▶ [What the task asks]:
What is the count of lines in the records that include "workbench"? Reply with that number alone.

[Records drawn from a dataset]
■ ■ ■

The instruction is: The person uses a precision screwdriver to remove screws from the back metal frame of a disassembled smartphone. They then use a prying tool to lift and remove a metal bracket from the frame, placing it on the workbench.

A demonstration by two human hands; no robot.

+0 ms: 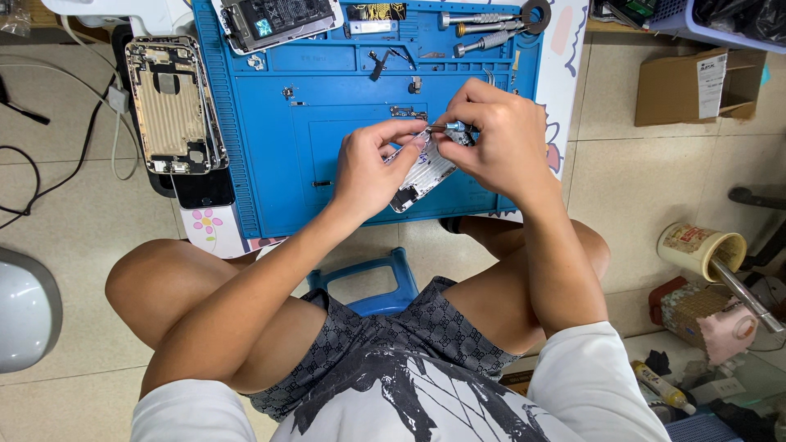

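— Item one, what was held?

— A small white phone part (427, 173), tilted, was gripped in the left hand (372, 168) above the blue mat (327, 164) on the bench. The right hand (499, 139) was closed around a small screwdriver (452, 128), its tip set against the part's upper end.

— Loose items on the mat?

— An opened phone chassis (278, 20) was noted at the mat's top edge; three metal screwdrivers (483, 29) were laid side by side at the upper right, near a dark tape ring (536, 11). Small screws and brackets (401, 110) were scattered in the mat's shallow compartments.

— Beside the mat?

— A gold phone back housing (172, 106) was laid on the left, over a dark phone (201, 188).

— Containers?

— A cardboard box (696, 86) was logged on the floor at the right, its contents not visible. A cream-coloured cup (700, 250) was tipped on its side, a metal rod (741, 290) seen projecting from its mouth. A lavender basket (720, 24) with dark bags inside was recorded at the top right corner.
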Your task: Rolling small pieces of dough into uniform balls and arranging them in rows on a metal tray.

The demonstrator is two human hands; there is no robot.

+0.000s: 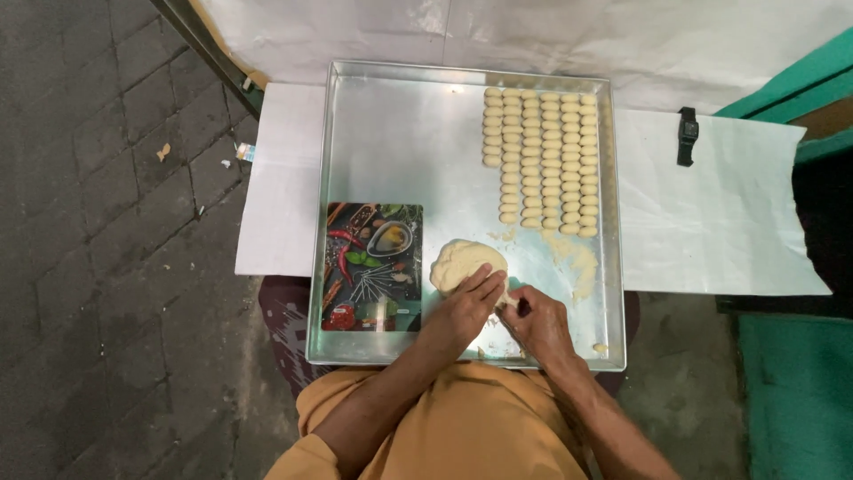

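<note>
Left hand (464, 305) flat, fingers extended, pressing dough lump (459, 261) near tray (400, 133) front edge. Right hand (536, 322) pinching small dough bit (509, 302).

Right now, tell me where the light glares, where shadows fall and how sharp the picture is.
Head view: a small bright glare spot sits on the metal tray near its far rim; soft shadows lie under the left hand and right hand beside the dough lump; the paved floor is dim; the dough rows look sharp.

Single head view, steeply downward, close over tray (409, 133).
</note>
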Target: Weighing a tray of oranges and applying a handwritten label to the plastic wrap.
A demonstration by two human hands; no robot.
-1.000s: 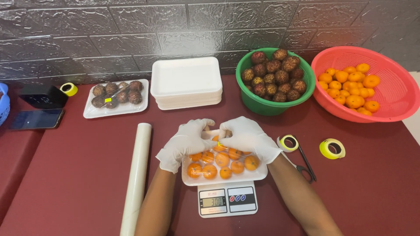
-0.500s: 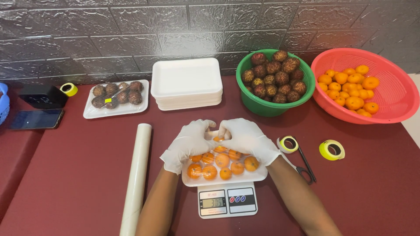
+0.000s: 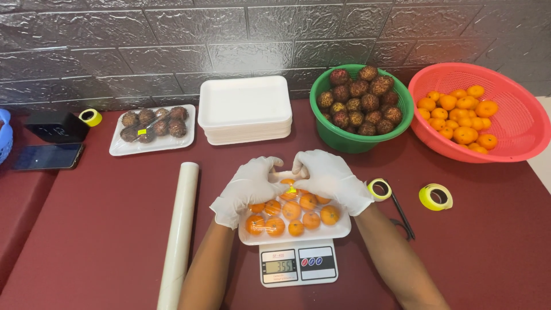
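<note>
At a dark red table (image 3: 103, 229), with a red plastic basket of small oranges (image 3: 516, 123) at far right and a green bowl of brown scaly fruit (image 3: 344, 138) beside it, two white-gloved hands meet over a white foam tray of small oranges (image 3: 298, 232) on a digital kitchen scale (image 3: 297, 265). The left hand (image 3: 248, 186) and right hand (image 3: 330, 178) hide the tray's far half; fingertips pinch together there, on what cannot be told. A cream roll (image 3: 179, 229) lies left.
</note>
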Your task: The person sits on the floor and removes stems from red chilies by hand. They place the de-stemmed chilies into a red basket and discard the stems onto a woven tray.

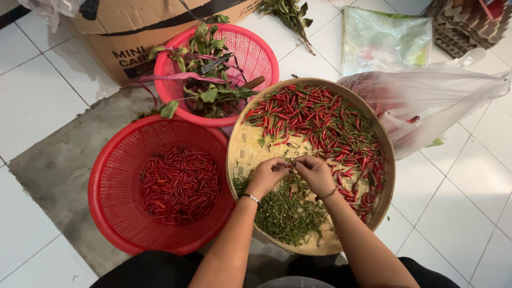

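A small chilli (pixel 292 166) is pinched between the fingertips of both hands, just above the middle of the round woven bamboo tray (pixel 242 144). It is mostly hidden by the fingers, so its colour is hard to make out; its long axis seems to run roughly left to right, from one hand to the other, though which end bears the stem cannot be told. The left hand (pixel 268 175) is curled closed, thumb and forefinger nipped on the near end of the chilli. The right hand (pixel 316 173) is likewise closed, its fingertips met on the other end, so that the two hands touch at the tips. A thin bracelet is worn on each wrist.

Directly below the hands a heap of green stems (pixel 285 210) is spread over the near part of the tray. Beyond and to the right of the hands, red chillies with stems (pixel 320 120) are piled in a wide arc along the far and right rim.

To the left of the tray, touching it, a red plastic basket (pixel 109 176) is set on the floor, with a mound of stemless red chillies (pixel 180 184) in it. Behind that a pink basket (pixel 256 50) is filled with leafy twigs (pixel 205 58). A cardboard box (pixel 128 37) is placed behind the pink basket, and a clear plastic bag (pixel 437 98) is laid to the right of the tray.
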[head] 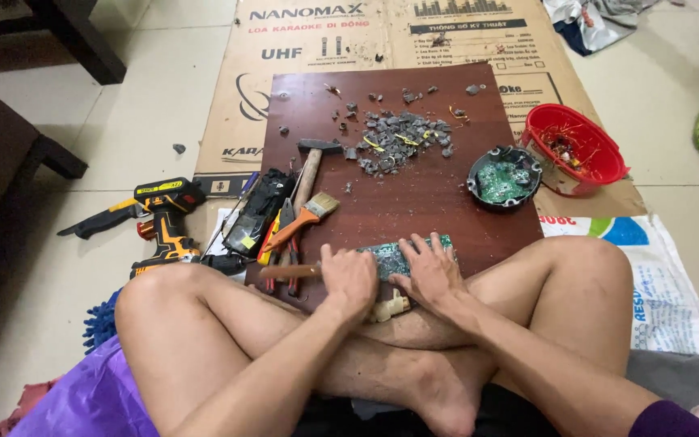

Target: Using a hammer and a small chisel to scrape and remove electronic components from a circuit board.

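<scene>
I sit cross-legged on the floor with a dark wooden board (414, 202) in front of my legs. A green circuit board (390, 256) lies at its near edge. My left hand (349, 279) is closed around a wooden tool handle (287, 272) that sticks out to the left, and it rests on the circuit board's left end. My right hand (431, 272) lies spread on the circuit board's right part, pressing it down. A cream plastic piece (390, 307) shows just below the hands.
On the board lie a hammer (311, 164), an orange-handled paintbrush (307, 215), red-handled pliers (290, 243), a pile of grey fragments (402, 137) and a round black housing (503, 180) with a green board inside. A red basket (574, 147) sits right, a yellow-black drill (163, 220) left.
</scene>
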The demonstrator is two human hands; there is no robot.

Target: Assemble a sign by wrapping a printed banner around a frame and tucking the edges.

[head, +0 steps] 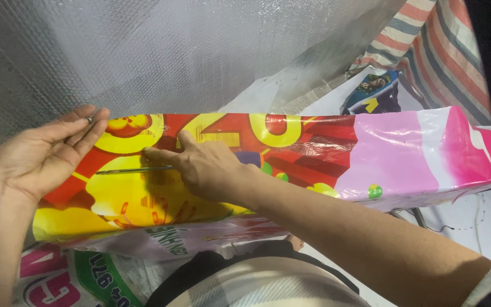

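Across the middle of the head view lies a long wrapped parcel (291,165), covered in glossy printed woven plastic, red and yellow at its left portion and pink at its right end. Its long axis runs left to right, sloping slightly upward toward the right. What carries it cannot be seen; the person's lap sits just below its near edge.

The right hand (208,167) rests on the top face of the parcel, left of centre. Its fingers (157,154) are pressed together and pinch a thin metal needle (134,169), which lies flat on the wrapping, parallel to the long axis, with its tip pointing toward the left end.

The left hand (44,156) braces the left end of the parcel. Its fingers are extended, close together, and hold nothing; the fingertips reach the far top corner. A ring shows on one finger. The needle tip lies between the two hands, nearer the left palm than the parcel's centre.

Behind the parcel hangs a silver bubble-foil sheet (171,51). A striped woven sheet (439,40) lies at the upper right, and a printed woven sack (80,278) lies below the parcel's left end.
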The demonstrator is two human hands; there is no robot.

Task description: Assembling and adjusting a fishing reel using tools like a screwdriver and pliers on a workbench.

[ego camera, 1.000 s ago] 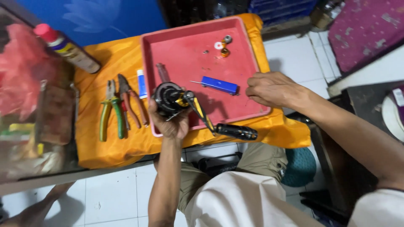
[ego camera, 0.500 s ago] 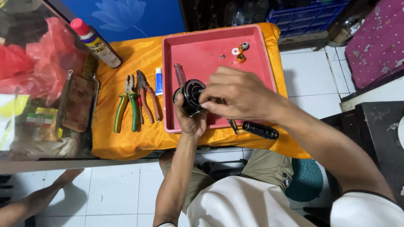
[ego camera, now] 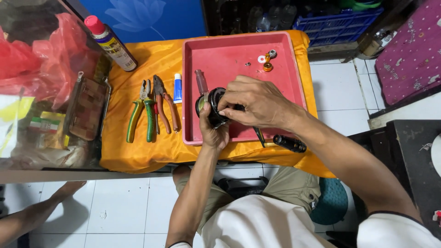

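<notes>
A black fishing reel (ego camera: pixel 212 108) sits over the lower left part of the red tray (ego camera: pixel 229 59), held up between both hands. The left hand (ego camera: pixel 213 131) comes from below and is clamped on the reel's underside, thumb up along its left edge. The right hand (ego camera: pixel 255 101) lies over the top of the reel, fingers curled down and pinched on its right side, so most of the reel is hidden. A reddish-brown knob (ego camera: pixel 200 81) sticks up from the reel toward the tray's middle. The black handle grip (ego camera: pixel 289 143) juts out past the tray's near right edge, below the right wrist.

In the tray's far right corner lie small parts (ego camera: pixel 266 59): an orange piece, a white washer and a metal nut, close together.

The tray rests on an orange cloth (ego camera: pixel 151 151) over the desk. Left of the tray, a small blue-and-white tube (ego camera: pixel 178 88) lies just beside it, then red-handled pliers (ego camera: pixel 164 108), then green-and-yellow pliers (ego camera: pixel 140 115). A spray can (ego camera: pixel 110 43) with a red cap lies tilted at the cloth's far left corner. A red plastic bag (ego camera: pixel 50 64) lies further left.
</notes>
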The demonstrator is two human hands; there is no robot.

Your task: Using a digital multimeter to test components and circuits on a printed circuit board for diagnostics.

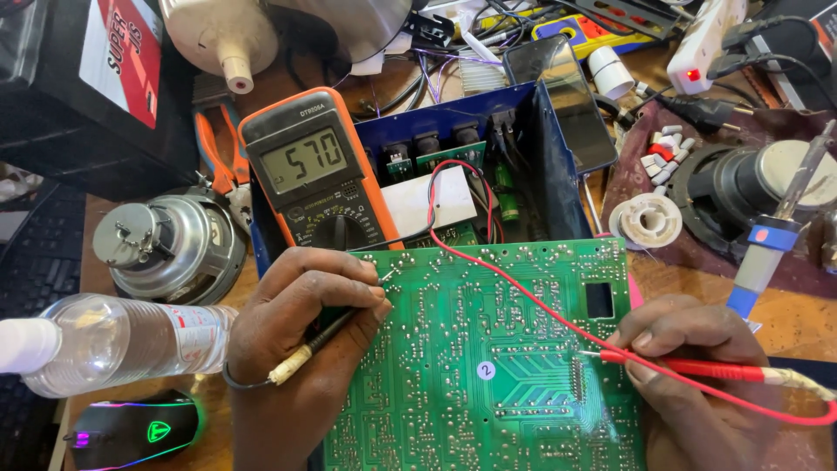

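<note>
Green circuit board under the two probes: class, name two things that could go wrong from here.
1. The red probe in the right hand sits among closely packed solder points on the green circuit board; a slip might bridge two.
2. The red lead lies loose across the board and could snag, jolting the orange multimeter.

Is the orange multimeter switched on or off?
On: the orange multimeter with grey screen shows dark digits on its display.

Wooden bench (789,318) bears water bottle (113,342), mouse (131,432), speaker (170,244).
</note>
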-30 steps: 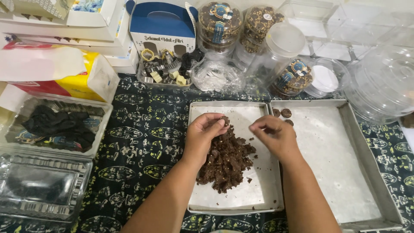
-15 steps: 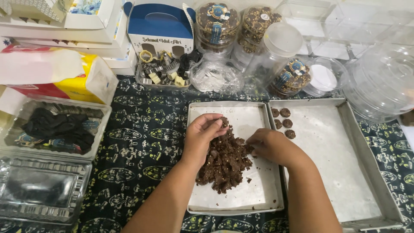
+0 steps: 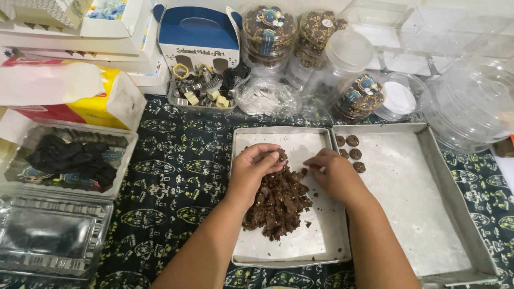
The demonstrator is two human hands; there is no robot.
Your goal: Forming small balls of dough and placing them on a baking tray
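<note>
At the far left of the desk, on its dark patterned cloth (image 3: pixel 176 176), we see an empty clear plastic clamshell tray (image 3: pixel 51 235) and, above it, a second clear tray holding black paper cups (image 3: pixel 69 158), with a yellow and red tissue pack (image 3: pixel 69 91) behind. Moving right, our left hand (image 3: pixel 257 168) sits on the top of a crumbly heap of dark brown chocolate dough (image 3: pixel 278 203), fingers curled together on a pinch of it. The heap lies in the middle of a shallow rectangular metal tray lined with white paper (image 3: pixel 300 246). Just beside it, our right hand (image 3: pixel 334 174) rests at the heap's right edge, fingers bent downward (whether they grip anything we cannot tell). Further right, a larger lined metal tray (image 3: pixel 428 214) carries four small round dough balls (image 3: pixel 350 150) in its upper left corner.
</note>
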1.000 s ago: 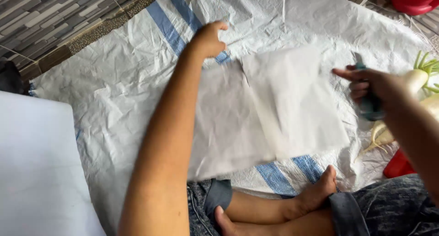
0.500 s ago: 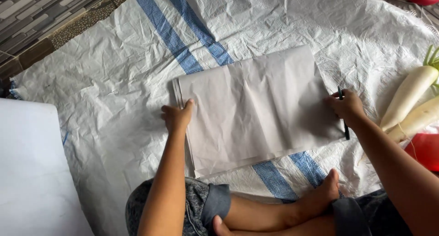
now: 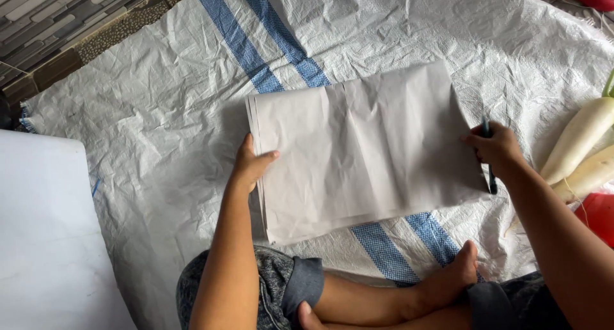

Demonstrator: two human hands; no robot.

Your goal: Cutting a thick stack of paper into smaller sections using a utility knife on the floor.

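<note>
Already the stack of grey paper sheets lies flat and squared on the woven plastic mat between the hands, beyond the crossed legs; the left hand pinches its near-left edge, while the right hand, closed around a dark pen, presses the right edge; nothing is wrapped or marked yet, I judge. Right of the right hand lie white radishes with a red container touching them, a white board sits left, and nothing blocks the paper.

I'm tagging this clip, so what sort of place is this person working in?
Probably an informal floor workspace, perhaps at a home or market. A woven plastic mat covers patterned floor tiles, the person sits cross-legged over a stack of grey paper, and white radishes lie alongside.
</note>
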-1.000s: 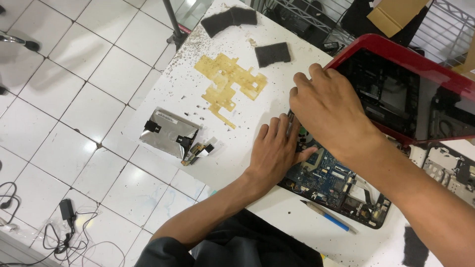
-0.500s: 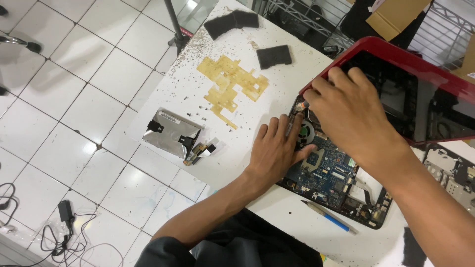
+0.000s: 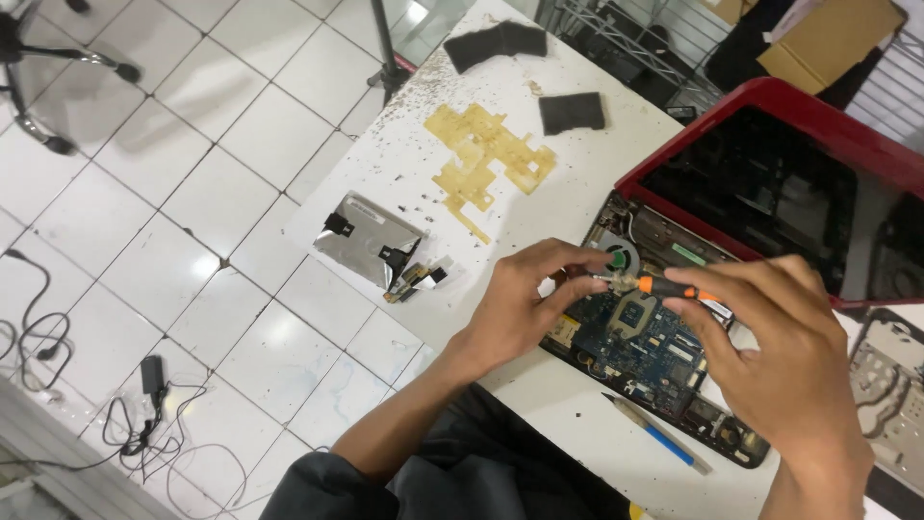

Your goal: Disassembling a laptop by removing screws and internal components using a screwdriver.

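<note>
White floor tiles [image 3: 173, 193] surround your white table [image 3: 423, 154], which is speckled with dark crumbs. On it lies an opened red laptop [image 3: 770, 106], its blue circuit board [image 3: 640, 347] bare below the dark screen, with a small round fan [image 3: 616, 258] at the board's upper left corner. Your right hand [image 3: 780, 347] grips a small orange-handled screwdriver [image 3: 659, 285], held level above the board and pointing left. Your left hand [image 3: 525, 299] pinches the metal tip of that screwdriver between thumb and fingers, just over the fan. A blue pen [image 3: 659, 433] lies on the table just below the laptop's edge. Further left sits a silver drive [image 3: 366, 236] with a short ribbon cable, well apart from your hands. Yellowish film pieces [image 3: 486, 154] and two dark foam pads [image 3: 573, 111] lie toward the table's far end.
</note>
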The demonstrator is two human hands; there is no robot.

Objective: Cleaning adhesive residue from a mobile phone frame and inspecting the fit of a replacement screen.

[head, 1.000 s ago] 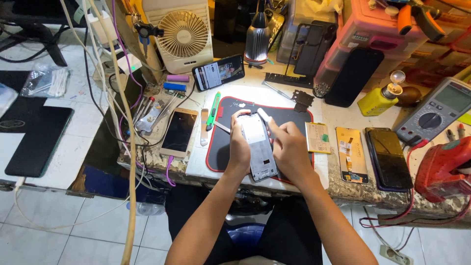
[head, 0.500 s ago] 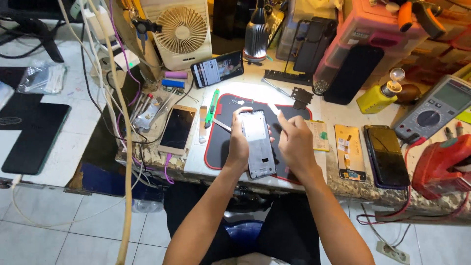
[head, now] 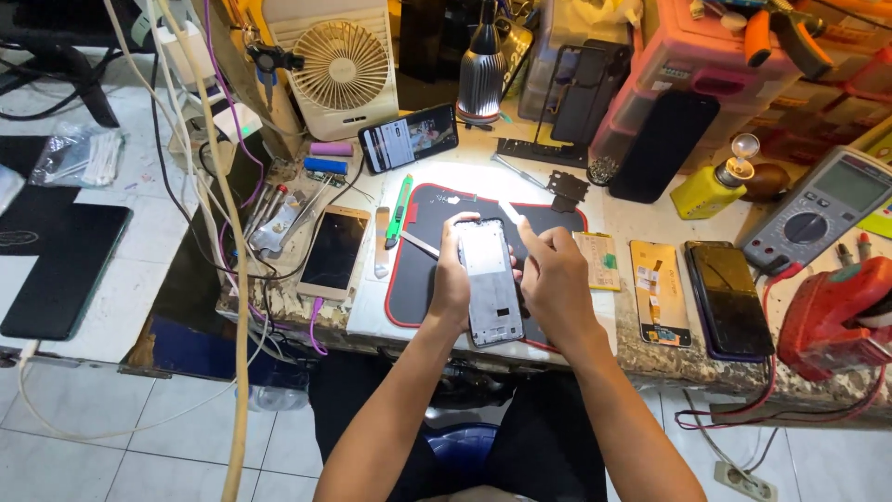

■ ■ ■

▶ [Solved exercise]:
2